Un baiser de légendeAu firmament d'Hollywood dans les années 50, Deborah Kerr a enchaîné les prestations mythiques dans Quo Vadis, Elle et Lui, Le Roi et moi mais surtout Tant qu'il y aura des hommes, son rôle le plus marquant. Actrice de caractère, cette écossaise formée à la danse et au théâtre britannique n'a pourtant jamais obtenu d'Oscar malgré ses 6 nominations.Née Deborah Jane-Kerr Trimer, à Helensburgh en Ecosse,
Deborah Kerr commence sa carrière dans le spectacle en tant que danseuse de ballet. Attirée par la comédie, elle se détourne progressivement de cette première passion pour se tourner vers la scène d'abord, en Ecosse puis à Londres.

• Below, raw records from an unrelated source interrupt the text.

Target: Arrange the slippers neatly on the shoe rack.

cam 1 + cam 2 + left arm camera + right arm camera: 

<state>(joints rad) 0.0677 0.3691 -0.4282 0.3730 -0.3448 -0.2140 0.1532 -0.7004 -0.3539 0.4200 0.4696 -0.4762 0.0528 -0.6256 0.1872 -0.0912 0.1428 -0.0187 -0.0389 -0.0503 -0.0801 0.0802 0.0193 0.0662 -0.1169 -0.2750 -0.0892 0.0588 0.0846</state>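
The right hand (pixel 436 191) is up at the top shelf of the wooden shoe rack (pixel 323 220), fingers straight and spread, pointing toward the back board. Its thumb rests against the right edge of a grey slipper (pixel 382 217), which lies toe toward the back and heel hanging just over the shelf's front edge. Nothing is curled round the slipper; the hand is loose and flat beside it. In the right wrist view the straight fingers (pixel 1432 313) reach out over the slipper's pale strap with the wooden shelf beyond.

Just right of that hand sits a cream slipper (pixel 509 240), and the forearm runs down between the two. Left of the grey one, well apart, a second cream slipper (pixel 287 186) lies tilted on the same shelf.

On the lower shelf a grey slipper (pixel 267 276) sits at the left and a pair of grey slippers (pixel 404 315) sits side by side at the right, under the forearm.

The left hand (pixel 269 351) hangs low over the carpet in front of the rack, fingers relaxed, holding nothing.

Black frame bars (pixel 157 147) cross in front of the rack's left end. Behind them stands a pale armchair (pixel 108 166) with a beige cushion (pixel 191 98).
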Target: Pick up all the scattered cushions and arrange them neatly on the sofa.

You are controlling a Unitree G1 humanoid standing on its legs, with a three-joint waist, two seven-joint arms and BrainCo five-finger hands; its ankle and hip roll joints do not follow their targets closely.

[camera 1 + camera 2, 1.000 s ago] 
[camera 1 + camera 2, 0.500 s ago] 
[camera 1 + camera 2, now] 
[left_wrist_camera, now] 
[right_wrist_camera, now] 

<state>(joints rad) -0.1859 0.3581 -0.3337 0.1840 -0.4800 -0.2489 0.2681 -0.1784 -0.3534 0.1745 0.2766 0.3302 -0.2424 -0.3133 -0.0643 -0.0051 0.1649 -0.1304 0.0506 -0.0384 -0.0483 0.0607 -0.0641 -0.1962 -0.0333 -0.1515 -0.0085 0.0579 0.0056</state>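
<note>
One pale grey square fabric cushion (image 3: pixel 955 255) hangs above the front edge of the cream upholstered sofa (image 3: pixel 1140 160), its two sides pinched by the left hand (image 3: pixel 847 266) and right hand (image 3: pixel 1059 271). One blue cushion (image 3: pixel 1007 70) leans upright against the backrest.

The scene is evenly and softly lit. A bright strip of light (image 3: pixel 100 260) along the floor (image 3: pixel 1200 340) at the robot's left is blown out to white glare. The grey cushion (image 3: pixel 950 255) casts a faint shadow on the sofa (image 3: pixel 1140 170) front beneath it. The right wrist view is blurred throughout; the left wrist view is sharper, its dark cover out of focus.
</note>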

La blonde au regard charmeur ne tarde pas à séduire les recruteurs anglais qui l'embauche sur quelques tournages, notamment le
Colonel Blimp de Powell et Pressburger (1943). Elle n'est alors âgée que de 22 ans et la voilà prise dans le tourbillon d'Holywood. La MGM s'en empare après le tournage de
Perfect Strangers d'Alexander Korda et en fait très vite une de ses stars maisons, jouant les héroïnes effacées dans une série de super-productions comme
Le narcisse noir (1947),
Les Mines du roi Salomon (1950) ou le peplum à gros budget
Quo Vadis (1951) de Mervin Le Roy.
Cette série de films assoit sa notoriété mais ne satisfait le tempérament brûlant de l'actrice écossaise. Elle quitte donc la MGM en 1953 et tourne
Tant qu'il y aura des hommes, affirmant toute la sensualité et la finesse de son jeu, avec à la clé un des plus célèbres baisers de l'histoire du cinéma, sur une plage de Pearl Harbor, en compagnie de
Burt Lancaster.
Deborah est au faîte de sa carrière, alignant les rôles de composition, dans des productions de prestige et avec des réalisateurs aussi talentueux que John Huston (
La Nuit de l'iguane, 1964), Otto Preminger (
Bonjour tristesse, 1958), Leo Mac Carey (le beau
Elle et lui en 1957). Aventureuse, elle ne se fixe aucune barrière, allant jusqu'à tenter des expériences dans le cinéma de genre avec
Les Innoncents de
Jack Clayton (1961).
A la fin des années 60,
Deborah Kerr s'écarte progressivement du milieu du cinéma. La maladie de Parkinson l'atteint de plus en plus durement quand Hollywood la couronne (enfin) d'un Oscar d'honneur en 1994. Elle se retire dans le Suffolk (Est de l'Angleterre) où elle s'éteint le 16 Octobre 2007.